What you are asked to do | Every line from the one containing "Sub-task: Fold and" through the last line below should be reproduced exactly; please include nothing else.

Data segment |
_ _ _ _
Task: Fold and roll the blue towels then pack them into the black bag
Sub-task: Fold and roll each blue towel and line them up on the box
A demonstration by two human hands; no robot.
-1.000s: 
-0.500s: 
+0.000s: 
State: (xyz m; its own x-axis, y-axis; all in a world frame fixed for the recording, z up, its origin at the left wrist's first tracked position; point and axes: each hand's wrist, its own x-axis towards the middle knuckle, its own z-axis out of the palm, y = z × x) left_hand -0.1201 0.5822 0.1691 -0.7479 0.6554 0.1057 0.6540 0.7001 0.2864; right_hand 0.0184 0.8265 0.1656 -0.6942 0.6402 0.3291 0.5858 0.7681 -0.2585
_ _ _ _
Finished exercise |
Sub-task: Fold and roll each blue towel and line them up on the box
A demonstration by two human hands; no robot.
-1.000s: 
-0.500s: 
+0.000s: 
State: (xyz m; its own x-axis, y-axis; all in a world frame fixed for the recording, z up, its origin at the left wrist's first tracked position; point and axes: each hand's wrist, its own x-axis towards the middle knuckle, its own z-axis out of the palm, y = z × x) left_hand -0.1201 0.5822 0.1691 -0.7479 0.6554 0.1057 0.6540 0.7001 0.2864; right_hand 0.0184 0.8265 0.1656 -0.6942 0.6402 0.3291 0.5858 0.7681 -0.2585

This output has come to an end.